The drive utilizes a Type-C connector, and a Type-C to Type-C cable with Type-C to Type-A adapter are included in the box. The USB implementation is USB 3.2 Gen 2, also known as SuperSpeed 10Gbps, depending on which of the USB Forum’s ludicrous naming conventions you prefer.
The older WD My Passport SSD was also 10Gbps, but WD upgraded the internals from SATA (550MBps max over any bus) to far faster NVMe with its own SN550 SSD to deliver a more than two-fold improvement in performance.
The warranty is a reassuring five years, though there’s no TBW rating, i.e., TeraBytes that may be Written over the life of the drive. When sold separately, SN550 SSD inside the My Passport SSD is rated fr 300TBW per 500GB of capacity. That’s more data than the average user is likely to write to an external drive in two decades.In other words, don’t worry about it.
Don’t worry about dropping the My Passport SSD, either. With no moving parts, you’d have to hit most portable SSDs with a hammer to damage them. Even then it’s not a given. Liquid won’t damage them either if they’re not plugged in, assuming you give them time to dry completely before further use.
I already gave away the majority of the performance story, but by the numbers, the My Passport SSD 2020 (gold bars in the charts) scored just over 1GBps reading and writing under CrystalDiskMark 6. As you can see below, that’s actually more than twice as fast as the pre-2020 version.
The 2020 WD My Passport SSD not only aced the synthetic benchmarks, it also proved cream-of-the-crop in our real-world 48GB transfers. Note that real world performance is always slower than what you see with synthetic benchmarks. Largely due to file system and operating system overhead. The 48GB large file performance still works out to a cool 550MBps writing and 750MBps reading.
The My Passport SSD also averaged around 564MBps during our 450GB write test, meaning it doesn’t slow down off cache. It also delivered 0.08-millisecond seeks while reading and 0.8 ms when writing.
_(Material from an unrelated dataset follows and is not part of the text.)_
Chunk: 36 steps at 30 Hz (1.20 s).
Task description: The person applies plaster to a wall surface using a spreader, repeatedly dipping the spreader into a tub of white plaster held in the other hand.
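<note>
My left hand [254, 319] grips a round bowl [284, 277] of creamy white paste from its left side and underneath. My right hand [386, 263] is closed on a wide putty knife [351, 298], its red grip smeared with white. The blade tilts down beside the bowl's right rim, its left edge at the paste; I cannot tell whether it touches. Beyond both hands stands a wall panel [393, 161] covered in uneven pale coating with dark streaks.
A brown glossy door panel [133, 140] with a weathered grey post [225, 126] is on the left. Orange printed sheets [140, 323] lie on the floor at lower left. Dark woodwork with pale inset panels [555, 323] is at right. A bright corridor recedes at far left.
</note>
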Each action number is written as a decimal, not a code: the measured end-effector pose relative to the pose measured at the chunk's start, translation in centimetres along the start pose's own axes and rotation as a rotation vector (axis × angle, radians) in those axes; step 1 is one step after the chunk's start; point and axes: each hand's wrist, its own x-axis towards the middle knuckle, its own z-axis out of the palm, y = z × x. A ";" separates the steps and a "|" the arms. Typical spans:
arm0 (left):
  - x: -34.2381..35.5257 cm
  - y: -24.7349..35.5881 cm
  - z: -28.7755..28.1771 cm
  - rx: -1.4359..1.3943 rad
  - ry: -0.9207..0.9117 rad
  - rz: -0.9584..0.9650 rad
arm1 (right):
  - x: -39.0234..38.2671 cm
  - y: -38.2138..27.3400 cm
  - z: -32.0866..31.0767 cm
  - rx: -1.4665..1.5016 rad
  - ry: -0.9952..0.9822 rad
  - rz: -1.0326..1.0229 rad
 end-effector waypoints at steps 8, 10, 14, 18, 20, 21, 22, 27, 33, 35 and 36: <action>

By way of comparison, external hard drives average around 10 ms to 12 ms these days.
A great drive for the majority of users
The 2020 My Passport SSD is the fastest, lightest 10Gbps USB drive we’ve ever tested. It hits the nail on the head for the average user.
The only faster external USB drives are 20Gbps units such as the WD Black P50 Game SSD or Seagate FireCuda Gaming SSD. Alas, those require the rare USB 3.2 Gen 2X2 (Superspeed 20Gbps) bus, cost twice as much, and don’t fare much better in our 48GB transfer tests. Stick with the 2020 My Passport SSD unless you’ve got money to burn.